* [Brief] Copy the data below in full, exactly as it appears.
Top of The data
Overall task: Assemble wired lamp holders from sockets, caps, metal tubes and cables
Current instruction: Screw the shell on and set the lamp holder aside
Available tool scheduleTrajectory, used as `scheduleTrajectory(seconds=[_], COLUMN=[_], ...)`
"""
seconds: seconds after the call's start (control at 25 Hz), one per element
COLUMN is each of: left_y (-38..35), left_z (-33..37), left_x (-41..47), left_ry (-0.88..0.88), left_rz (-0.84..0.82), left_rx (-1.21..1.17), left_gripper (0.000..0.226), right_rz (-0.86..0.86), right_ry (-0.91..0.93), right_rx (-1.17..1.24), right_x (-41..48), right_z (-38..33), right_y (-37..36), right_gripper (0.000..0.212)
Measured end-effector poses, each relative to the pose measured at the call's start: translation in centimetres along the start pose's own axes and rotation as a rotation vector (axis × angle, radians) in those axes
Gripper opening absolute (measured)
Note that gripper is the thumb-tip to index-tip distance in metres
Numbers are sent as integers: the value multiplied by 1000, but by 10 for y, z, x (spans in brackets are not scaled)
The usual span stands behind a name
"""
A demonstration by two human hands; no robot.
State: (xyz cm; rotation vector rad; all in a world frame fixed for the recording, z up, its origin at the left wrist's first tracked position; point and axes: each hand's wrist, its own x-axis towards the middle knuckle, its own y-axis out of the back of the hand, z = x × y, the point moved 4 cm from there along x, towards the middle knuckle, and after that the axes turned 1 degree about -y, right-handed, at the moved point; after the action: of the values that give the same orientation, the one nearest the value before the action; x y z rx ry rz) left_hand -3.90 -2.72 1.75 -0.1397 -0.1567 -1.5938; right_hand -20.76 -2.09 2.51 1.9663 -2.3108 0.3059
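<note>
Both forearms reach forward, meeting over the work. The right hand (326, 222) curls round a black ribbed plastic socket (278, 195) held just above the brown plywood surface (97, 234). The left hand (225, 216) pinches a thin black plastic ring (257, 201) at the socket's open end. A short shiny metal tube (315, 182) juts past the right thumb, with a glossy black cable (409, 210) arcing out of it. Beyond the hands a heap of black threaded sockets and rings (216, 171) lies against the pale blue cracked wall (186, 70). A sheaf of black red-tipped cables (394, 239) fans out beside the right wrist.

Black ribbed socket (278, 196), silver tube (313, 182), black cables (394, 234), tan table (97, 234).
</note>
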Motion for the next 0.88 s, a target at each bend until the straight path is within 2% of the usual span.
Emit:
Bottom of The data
* [Response to the task]
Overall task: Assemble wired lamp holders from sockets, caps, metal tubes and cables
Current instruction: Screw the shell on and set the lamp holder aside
Available tool scheduleTrajectory, used as `scheduleTrajectory(seconds=[_], COLUMN=[_], ...)`
"""
seconds: seconds after the call's start (control at 25 Hz), one per element
COLUMN is each of: left_y (-38..35), left_z (-33..37), left_x (-41..47), left_ry (-0.88..0.88), left_rz (-0.84..0.82), left_rx (-1.21..1.17), left_gripper (0.000..0.226), right_rz (-0.86..0.86), right_ry (-0.91..0.93), right_rx (-1.17..1.24), right_x (-41..48), right_z (-38..33), right_y (-37..36), right_gripper (0.000..0.212)
Measured end-effector poses, each relative to the pose measured at the call's start: translation in centimetres along the start pose's own axes and rotation as a rotation vector (axis × angle, radians) in those axes
Gripper opening absolute (measured)
Note that gripper is the thumb-tip to index-tip distance in metres
Numbers are sent as integers: the value multiplied by 1000, but by 10 for y, z, x (spans in brackets are not scaled)
The usual span stands behind a name
"""
A demonstration by two human hands; no robot.
State: (xyz cm; rotation vector rad; all in a world frame fixed for the recording, z up, its origin at the left wrist's first tracked position; point and axes: each hand's wrist, its own x-axis towards the middle knuckle, its own y-axis out of the back of the hand, z = x × y, the point moved 4 cm from there along x, towards the middle knuckle, and after that the axes turned 1 degree about -y, right-handed, at the moved point; after the action: of the values that give the same orientation, the one nearest the value before the action; x y z rx ry rz) left_hand -3.90 -2.72 1.75 -0.1397 -0.1567 -1.5938; right_hand -20.76 -2.09 2.51 1.9663 -2.3108 0.3059
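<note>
Both forearms reach forward, meeting over the work. The right hand (326, 222) curls round a black ribbed plastic socket (278, 195) held just above the brown plywood surface (97, 234). The left hand (225, 216) pinches a thin black plastic ring (257, 201) at the socket's open end. A short shiny metal tube (315, 182) juts past the right thumb, with a glossy black cable (409, 210) arcing out of it. Beyond the hands a heap of black threaded sockets and rings (216, 171) lies against the pale blue cracked wall (186, 70). A sheaf of black red-tipped cables (394, 239) fans out beside the right wrist.

Black ribbed socket (278, 196), silver tube (313, 182), black cables (394, 234), tan table (97, 234).
</note>
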Motion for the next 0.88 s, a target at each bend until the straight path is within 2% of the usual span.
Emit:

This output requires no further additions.